Fleas dream of buying themselves a dog, and nobodies dream of escaping poverty: that one magical day good luck will suddenly rain down on them - will rain down in buckets. But good luck doesn't rain down yesterday, today, tomorrow, or ever. Good luck doesn't even fall in a fine drizzle, no matter how hard the nobodies summon it, even if their left hand is tickling, or if they begin the new day with their right foot, or start the new year with a change of brooms.

The nobodies: nobody's children, owners of nothing. The nobodies: the no ones, the nobodies, running like rabbits, dying through life, screwed every which way.

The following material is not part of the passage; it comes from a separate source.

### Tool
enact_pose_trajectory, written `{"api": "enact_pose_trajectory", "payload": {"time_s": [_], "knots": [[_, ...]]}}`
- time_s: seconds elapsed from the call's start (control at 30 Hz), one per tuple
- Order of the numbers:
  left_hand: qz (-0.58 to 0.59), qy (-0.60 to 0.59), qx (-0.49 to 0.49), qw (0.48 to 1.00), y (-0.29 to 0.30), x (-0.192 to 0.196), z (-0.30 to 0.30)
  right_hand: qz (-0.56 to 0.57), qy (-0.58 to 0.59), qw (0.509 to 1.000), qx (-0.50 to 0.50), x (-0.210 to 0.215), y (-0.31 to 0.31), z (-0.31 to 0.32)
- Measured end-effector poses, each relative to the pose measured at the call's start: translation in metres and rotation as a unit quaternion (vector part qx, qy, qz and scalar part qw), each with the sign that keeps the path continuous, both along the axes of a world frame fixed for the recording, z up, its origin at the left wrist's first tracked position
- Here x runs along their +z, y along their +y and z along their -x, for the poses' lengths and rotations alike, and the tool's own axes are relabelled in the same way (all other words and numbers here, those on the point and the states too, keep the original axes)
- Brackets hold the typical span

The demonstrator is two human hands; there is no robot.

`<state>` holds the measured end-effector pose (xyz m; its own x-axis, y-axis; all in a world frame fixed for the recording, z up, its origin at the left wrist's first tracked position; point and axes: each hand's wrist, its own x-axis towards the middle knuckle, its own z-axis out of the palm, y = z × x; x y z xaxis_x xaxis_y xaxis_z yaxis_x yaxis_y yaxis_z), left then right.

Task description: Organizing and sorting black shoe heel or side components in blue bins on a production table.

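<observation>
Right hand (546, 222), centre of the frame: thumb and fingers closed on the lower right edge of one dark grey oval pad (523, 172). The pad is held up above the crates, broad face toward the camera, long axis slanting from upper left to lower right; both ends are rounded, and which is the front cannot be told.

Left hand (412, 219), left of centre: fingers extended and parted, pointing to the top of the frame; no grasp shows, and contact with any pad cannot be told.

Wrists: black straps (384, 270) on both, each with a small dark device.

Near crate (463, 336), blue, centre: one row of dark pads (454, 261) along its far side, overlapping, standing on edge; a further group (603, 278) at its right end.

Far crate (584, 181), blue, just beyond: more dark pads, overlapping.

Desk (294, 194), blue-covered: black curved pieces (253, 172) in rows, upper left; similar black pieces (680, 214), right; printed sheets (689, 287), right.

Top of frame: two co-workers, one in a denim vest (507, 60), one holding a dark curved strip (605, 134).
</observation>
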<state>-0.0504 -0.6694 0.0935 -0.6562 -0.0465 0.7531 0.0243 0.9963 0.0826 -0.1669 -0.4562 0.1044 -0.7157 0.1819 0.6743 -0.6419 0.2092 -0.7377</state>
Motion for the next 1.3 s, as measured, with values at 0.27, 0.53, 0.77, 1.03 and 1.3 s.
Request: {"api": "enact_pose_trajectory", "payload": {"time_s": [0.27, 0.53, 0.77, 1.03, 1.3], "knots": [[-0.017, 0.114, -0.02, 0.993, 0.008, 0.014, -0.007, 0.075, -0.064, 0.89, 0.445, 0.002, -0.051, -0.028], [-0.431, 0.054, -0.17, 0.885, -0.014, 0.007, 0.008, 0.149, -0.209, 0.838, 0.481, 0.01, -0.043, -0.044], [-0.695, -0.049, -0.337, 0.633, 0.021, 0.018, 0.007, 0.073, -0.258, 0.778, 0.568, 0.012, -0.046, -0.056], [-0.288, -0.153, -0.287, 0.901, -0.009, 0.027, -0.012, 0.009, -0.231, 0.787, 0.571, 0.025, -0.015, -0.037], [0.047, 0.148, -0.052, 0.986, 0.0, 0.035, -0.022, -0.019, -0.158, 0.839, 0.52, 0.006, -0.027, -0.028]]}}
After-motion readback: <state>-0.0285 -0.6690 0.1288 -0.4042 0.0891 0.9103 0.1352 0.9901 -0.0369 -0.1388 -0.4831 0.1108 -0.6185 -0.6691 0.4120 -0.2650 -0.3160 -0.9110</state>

Who are not, but could be.
Who don't speak languages, but dialects.
Who don't have religions, but superstitions.
Who don't create art, but handicrafts.
Who don't have culture, but folklore.
Who are not human beings, but human resources.
Who do not have faces, but arms.
Who do not have names, but numbers.
Who do not appear in the history of the world, but in the police blotter of the local paper.
The nobodies, who are not worth the bullet that kills them.

-Eduardo Galeano

"The people in a number of the stories are of the kind that many writers have recently got in the habit of referring to as 'the little people'. I regard this phrase as patronizing and repulsive. There are no little people in this book. They are as big as you are, whoever you are."

-Joseph Mitchell

"The most basic right, the right to survive, is trampled in an age of great affluence."

-Paul Farmer

"When it is genuine, when it is born of the need to speak, no one can stop the human voice. When denied a mouth, it speaks with the hands or the eyes, or the pores, or anything at all. Because every single one of us has something to say to the others, something that sseserves to be celebrated or forgiven by others."